American college football rivalry

The Real HU is an American college football rivalry game played annually by the Bison of Howard University and the Pirates of Hampton University. The series started in 1908 and is driven by several factors, which include the close proximity of the two Mid-Atlantic schools, the historically high academic standing of both these private institutions as Howard and Hampton are considered Black Ivy League universities and have student-alumni populations from similar backgrounds, and that the two schools have competed in the same athletic conferences for approximately a century.

Previously the two schools competed in the Central Intercollegiate Athletic Association (CIAA) and Mid-Eastern Athletic Conference (MEAC). On November 16, 2017, Hampton announced that they were becoming a member of the Big South Conference in 2018. Due to scheduling reasons, Hampton was to remain in the MEAC for 2018, but the MEAC refused to allow Hampton to play MEAC opponents in 2018, as punishment for leaving the MEAC for the Big South. The rivalry resumed in 2019, with Hampton facing Howard on September 14 in the 22nd Annual Chicago Football Classic at Soldier Field.

The annual football contest has primarily been played at the two respective campus facilities: Armstrong Stadium for Hampton, and Howard's Greene Stadium, although the contest has been played at other locations such as Polo Grounds in New York City, old Giants Stadium in East Rutherford, New Jersey, RFK Stadium in Washington, DC and Audi Field also in Washington, DC.

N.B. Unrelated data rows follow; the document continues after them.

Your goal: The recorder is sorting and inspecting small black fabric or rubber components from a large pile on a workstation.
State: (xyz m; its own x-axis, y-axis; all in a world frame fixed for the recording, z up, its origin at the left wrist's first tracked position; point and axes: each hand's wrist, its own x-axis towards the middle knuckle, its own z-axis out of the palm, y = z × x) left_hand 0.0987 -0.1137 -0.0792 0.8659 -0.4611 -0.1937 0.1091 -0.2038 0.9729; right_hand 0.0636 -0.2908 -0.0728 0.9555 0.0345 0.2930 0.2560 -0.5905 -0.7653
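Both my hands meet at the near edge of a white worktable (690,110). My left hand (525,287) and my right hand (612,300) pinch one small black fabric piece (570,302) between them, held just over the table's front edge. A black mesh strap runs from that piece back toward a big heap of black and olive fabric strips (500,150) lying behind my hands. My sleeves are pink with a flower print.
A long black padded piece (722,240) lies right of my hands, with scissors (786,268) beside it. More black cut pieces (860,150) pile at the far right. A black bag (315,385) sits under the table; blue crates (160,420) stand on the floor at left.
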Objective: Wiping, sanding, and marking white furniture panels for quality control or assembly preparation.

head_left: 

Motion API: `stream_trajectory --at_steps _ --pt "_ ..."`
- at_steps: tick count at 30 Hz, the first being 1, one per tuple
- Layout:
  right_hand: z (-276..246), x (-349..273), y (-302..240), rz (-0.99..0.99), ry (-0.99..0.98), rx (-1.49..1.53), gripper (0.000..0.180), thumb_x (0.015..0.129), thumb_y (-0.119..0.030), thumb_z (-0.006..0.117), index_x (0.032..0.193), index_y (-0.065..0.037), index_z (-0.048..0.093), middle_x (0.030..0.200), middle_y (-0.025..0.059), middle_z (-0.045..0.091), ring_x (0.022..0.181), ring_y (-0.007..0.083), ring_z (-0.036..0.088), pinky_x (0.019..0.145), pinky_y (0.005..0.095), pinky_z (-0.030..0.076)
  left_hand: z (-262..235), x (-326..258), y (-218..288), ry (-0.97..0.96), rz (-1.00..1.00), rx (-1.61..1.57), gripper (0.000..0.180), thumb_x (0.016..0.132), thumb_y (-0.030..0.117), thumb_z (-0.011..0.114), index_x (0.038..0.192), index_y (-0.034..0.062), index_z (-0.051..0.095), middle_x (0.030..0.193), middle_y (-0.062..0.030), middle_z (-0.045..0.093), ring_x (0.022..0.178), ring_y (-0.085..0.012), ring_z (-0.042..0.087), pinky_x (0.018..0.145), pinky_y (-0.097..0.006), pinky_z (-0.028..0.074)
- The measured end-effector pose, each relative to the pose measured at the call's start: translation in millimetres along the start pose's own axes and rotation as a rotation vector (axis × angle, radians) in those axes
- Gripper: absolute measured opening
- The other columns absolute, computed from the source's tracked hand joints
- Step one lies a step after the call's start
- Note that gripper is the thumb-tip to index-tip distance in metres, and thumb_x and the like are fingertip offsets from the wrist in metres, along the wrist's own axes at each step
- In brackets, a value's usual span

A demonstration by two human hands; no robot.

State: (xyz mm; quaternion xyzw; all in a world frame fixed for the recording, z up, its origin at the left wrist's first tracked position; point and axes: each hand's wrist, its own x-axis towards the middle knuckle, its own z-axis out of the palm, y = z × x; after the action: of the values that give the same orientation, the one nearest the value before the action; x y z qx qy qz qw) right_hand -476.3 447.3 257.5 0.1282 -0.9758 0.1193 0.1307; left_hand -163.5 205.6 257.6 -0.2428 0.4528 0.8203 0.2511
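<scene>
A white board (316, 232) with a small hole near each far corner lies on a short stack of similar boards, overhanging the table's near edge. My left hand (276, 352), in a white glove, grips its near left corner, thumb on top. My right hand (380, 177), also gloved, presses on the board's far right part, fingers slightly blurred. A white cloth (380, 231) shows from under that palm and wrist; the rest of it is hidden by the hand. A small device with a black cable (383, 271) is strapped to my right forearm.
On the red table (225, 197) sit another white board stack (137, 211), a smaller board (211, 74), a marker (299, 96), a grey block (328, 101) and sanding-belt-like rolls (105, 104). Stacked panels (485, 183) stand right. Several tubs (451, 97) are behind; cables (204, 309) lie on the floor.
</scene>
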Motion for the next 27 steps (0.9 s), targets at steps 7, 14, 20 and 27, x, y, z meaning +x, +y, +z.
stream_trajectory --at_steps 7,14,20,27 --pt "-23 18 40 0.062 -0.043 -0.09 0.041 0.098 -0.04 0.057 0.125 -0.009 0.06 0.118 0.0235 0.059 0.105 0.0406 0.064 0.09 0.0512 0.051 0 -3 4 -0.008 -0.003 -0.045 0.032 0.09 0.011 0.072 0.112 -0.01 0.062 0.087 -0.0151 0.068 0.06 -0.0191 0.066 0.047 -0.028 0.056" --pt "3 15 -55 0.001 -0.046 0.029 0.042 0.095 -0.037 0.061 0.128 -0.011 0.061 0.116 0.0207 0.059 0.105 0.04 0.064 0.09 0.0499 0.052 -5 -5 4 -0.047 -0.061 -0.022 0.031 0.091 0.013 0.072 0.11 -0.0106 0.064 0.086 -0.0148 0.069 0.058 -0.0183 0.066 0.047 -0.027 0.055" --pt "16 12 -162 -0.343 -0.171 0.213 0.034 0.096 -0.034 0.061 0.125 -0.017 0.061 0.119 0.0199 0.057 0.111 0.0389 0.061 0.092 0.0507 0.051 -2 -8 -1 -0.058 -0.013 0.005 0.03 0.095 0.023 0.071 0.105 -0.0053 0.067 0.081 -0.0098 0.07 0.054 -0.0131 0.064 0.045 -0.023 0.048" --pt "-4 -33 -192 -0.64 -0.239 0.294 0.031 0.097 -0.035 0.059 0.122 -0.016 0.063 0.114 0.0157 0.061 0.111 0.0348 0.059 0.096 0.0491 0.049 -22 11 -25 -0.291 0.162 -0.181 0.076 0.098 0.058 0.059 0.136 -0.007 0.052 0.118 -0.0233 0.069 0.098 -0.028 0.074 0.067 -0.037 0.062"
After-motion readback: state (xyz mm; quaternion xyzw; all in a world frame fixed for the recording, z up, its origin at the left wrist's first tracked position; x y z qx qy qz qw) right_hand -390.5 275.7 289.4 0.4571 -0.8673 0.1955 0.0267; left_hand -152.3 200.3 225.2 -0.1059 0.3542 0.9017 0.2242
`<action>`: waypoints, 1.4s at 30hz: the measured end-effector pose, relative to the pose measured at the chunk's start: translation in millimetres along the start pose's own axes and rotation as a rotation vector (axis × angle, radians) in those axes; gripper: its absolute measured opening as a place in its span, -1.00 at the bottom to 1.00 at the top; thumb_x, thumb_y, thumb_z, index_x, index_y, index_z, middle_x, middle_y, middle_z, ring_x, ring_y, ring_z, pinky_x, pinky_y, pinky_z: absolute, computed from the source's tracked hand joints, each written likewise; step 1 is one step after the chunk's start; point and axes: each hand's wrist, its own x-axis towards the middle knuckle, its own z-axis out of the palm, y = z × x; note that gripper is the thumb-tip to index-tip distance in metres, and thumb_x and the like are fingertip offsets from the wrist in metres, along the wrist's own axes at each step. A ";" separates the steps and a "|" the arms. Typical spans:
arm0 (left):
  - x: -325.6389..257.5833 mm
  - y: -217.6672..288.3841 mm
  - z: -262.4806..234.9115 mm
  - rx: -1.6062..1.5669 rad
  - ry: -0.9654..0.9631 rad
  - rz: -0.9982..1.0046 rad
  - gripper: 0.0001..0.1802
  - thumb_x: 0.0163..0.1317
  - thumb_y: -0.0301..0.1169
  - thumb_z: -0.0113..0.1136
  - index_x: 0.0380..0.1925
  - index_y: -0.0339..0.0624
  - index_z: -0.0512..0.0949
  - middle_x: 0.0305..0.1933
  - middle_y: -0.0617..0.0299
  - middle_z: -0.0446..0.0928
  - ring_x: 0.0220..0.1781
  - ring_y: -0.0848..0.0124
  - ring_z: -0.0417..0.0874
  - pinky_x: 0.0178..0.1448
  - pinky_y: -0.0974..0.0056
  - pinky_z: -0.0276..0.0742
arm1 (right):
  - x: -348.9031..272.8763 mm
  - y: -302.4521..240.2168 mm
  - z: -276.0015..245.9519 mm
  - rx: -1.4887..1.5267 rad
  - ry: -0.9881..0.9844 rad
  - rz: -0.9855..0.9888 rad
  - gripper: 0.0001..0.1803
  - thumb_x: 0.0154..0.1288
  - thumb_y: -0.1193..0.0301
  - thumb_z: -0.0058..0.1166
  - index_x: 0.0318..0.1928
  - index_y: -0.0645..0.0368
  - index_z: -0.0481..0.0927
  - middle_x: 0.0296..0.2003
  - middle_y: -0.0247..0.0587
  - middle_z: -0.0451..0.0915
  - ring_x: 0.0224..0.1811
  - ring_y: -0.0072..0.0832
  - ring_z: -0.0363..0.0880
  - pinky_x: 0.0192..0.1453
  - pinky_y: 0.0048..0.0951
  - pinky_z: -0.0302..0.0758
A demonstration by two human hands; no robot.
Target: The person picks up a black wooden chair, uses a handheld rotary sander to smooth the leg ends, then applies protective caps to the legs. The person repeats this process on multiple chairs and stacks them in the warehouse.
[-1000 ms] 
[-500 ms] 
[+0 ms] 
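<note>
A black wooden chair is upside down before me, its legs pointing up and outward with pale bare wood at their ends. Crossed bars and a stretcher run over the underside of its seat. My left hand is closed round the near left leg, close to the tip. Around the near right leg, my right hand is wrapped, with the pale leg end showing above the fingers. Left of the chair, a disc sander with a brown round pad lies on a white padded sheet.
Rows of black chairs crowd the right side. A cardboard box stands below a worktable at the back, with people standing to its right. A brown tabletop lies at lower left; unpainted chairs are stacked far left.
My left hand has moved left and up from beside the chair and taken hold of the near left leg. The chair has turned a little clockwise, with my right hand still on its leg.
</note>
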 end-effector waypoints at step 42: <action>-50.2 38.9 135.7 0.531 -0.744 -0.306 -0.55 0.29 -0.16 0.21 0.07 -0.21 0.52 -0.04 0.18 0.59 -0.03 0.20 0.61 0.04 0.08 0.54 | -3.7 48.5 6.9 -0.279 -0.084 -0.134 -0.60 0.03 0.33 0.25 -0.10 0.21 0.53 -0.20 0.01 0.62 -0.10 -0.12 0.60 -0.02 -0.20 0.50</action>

==President Obama's "Real HU" remarks==
The rivalry is well-known and has been referenced by President Barack Obama. During his 2010 commencement address at Hampton, President Obama quipped, "Now, before we get started, I just want to say, I’m excited the Battle of the Real H.U. will be taking place in Washington this year. (laughter) You know I am not going to pick sides. (laughter) But my understanding is it's been 13 years since the Pirates lost. (applause) As one Hampton alum on my staff put it, the last time Howard beat Hampton, The Fugees were still together." At the time, Hampton was in the midst of a series long 14-game win streak.

==Vice President Kamala Harris==
U.S. Vice President Kamala Harris attended the 2021 Football Game between Howard & Hampton. Vice President Harris is a Howard University Alum, Class of 1986.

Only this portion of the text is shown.